Records from a dataset:
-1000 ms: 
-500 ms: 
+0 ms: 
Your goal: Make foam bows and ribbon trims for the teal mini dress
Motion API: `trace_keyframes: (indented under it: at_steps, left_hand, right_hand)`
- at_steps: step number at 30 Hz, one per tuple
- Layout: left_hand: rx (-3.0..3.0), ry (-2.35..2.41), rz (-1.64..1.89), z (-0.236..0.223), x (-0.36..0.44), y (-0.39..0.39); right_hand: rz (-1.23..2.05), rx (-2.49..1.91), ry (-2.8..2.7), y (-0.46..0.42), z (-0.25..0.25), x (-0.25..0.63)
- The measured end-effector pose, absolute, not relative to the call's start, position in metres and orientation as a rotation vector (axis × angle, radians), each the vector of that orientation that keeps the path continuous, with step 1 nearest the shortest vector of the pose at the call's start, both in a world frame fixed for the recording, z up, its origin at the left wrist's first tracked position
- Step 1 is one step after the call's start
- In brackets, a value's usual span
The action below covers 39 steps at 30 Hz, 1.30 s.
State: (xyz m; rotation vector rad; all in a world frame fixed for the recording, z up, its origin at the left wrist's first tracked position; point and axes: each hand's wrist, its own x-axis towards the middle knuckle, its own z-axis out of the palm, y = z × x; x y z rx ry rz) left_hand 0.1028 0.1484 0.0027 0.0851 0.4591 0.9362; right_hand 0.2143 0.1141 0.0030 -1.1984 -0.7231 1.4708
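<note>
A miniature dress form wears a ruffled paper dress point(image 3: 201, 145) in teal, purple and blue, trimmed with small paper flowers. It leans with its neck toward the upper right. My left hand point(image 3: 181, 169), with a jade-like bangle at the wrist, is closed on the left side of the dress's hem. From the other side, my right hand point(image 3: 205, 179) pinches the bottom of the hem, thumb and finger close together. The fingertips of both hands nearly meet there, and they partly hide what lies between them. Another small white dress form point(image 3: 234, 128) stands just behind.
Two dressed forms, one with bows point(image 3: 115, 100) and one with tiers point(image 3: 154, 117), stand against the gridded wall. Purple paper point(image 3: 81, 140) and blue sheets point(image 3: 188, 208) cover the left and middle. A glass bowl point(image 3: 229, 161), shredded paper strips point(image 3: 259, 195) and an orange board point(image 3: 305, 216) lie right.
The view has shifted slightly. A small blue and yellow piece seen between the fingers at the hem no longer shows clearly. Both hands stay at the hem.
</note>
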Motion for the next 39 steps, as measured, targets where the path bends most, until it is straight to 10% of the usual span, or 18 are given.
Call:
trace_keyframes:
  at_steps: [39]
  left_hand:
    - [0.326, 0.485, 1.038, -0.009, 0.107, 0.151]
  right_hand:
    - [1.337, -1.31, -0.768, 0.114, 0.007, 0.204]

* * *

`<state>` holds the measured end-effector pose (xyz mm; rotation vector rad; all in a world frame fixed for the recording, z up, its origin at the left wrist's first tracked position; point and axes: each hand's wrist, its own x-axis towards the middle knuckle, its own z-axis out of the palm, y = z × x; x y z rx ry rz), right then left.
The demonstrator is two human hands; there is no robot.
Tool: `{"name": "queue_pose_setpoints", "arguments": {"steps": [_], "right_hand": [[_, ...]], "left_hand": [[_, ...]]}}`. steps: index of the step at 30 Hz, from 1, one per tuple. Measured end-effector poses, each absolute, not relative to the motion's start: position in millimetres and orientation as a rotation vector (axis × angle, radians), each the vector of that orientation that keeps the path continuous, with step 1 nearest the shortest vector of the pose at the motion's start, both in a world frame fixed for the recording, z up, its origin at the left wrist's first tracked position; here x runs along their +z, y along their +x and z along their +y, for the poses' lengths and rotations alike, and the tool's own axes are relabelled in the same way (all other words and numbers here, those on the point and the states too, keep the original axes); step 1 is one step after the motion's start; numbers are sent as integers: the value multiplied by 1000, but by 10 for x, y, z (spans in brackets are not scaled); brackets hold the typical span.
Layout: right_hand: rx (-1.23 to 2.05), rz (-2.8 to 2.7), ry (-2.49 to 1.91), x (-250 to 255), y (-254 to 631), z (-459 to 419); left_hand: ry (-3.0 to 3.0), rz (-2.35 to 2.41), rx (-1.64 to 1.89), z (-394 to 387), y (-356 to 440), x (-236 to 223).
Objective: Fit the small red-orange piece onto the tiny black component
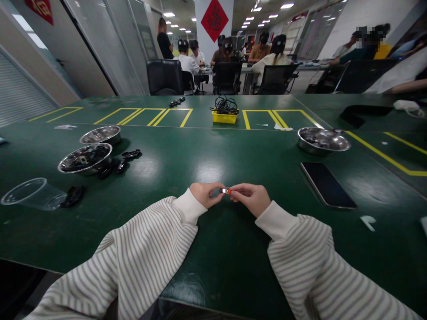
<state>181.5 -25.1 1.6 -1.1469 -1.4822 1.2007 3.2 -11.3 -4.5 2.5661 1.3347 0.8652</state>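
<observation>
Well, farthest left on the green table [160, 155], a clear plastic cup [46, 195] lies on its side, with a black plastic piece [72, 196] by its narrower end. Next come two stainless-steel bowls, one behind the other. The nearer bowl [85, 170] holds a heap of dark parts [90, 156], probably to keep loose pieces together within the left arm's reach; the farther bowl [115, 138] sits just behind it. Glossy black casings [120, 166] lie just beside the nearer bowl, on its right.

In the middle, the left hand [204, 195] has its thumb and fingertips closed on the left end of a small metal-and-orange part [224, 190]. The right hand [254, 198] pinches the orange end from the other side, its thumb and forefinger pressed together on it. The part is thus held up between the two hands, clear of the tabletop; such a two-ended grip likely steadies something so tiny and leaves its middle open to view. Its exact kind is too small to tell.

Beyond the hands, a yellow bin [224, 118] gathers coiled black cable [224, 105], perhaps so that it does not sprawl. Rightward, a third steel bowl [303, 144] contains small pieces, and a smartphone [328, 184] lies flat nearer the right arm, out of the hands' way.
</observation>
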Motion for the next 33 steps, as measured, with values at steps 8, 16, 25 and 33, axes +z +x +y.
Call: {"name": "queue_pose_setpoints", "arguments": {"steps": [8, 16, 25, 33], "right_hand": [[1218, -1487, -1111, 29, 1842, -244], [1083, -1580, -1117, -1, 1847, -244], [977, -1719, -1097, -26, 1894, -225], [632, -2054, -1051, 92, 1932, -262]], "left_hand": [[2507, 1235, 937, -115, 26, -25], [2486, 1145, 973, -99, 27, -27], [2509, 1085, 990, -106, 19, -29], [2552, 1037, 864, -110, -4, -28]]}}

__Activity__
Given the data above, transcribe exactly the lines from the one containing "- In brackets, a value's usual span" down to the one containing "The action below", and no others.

__Solution__
- In brackets, a value's usual span
The action below covers 39 steps at 30 Hz, 1.30 s.

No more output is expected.